Спустившись с перевала, въехали в очередную деревушку, и сразу захотелось выйти, расслабиться, кофейку попить. Остановились перед церковью.
– Что это? Где мы?
– Церковь Святого Пантелеймона, пошли!
И они нырнули в прохладный полумрак, пропахший ладаном.
– Как греки почитают целителя Пантелеймона! И тут, и там ему молятся.
– Спроси еще раз, где его мощи?
Лида подошла к свечному ящику, где женщина раскладывала сувениры. И та в ответ что-то залопотала по-гречески и, сильно жестикулируя, стала тыкать пальцем в самый центр храма. Значит, мощи – здесь?! Вот это да!
В этот момент в храм ввалилась группа паломников. Ба, русские! Они тихо переговаривались, крестились, покупали свечи. Вдруг женщина прекратила торговлю, замахала на всех руками и указала на алтарь. Оттуда вышел маленький священник, заросший большой черной бородой до самых глаз. В одной руке он держал корзину с ломтями белого хлеба, в другой – плоскую серебряную шкатулку. На круглом столике перед алтарем разместил корзину, рядом – шкатулку, которую сразу же открыл.
– Мощи, – ахнула Лида, – ковчежец с мощами!
Священник прочитал молебен, хлебы окропил вином, а потом разрешил приложиться к мощам целителя Пантелеймона, благословил каждого и дал с собой святые хлебы, кому два, кому три кусочка. Из храма вышли с дарами. Вышли в полном потрясении.

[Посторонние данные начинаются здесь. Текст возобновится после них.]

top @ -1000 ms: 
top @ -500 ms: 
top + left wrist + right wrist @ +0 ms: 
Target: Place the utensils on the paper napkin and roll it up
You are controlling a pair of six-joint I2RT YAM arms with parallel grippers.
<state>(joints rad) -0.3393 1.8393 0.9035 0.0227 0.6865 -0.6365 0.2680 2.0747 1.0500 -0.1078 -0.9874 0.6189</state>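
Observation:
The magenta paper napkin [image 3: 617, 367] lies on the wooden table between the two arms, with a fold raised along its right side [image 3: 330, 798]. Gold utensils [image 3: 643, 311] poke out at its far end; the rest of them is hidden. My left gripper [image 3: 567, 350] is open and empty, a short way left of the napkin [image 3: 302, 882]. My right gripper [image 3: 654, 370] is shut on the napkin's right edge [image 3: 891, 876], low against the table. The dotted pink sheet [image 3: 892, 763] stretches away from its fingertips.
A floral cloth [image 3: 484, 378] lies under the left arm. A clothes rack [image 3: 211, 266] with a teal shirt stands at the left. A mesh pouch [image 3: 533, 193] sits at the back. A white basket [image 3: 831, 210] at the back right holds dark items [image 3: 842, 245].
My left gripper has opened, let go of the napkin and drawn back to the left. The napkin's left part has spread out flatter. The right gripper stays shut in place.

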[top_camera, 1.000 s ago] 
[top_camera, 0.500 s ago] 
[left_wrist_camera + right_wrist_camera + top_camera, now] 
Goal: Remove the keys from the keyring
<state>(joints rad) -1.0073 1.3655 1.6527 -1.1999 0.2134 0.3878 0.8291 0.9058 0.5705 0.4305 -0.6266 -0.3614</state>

– Господи, – почти прошептала Лида, – ведь надо же было заехать в эту тьмутаракань, о которой мы знать не знали, и именно тогда, когда приехали наши паломники. Ведь это для них – не для нас! – открыли храм и вынесли мощи. И никакие бесы нас не водили, – ее глаза засветились – это ангелы и святой Пантелеймон привели нас в это место и в это время! Поздравляю, господа, с нами случилось чудо!
– Невероятное совпадение, – устало согласился Николай.
– Силен твой ангел-хранитель, – донеслось до нее снова, – радуйся, можешь теперь дважды в год отмечать день рождения.
Детский день рождения запьянел уже от первой чашки чая с кагором. Дарили шоколадки, шкатулки, копилки, фарфоровые статуэтки, авторучки, капроновые ленты и, конечно, книги. На столе – плюшки с изюмом и клюквой, рогалики с маком, пироги и глазастые ватрушки. А в главном пироге таилась копеечка, – если найдешь, то этого копеечного счастья на весь год хватит.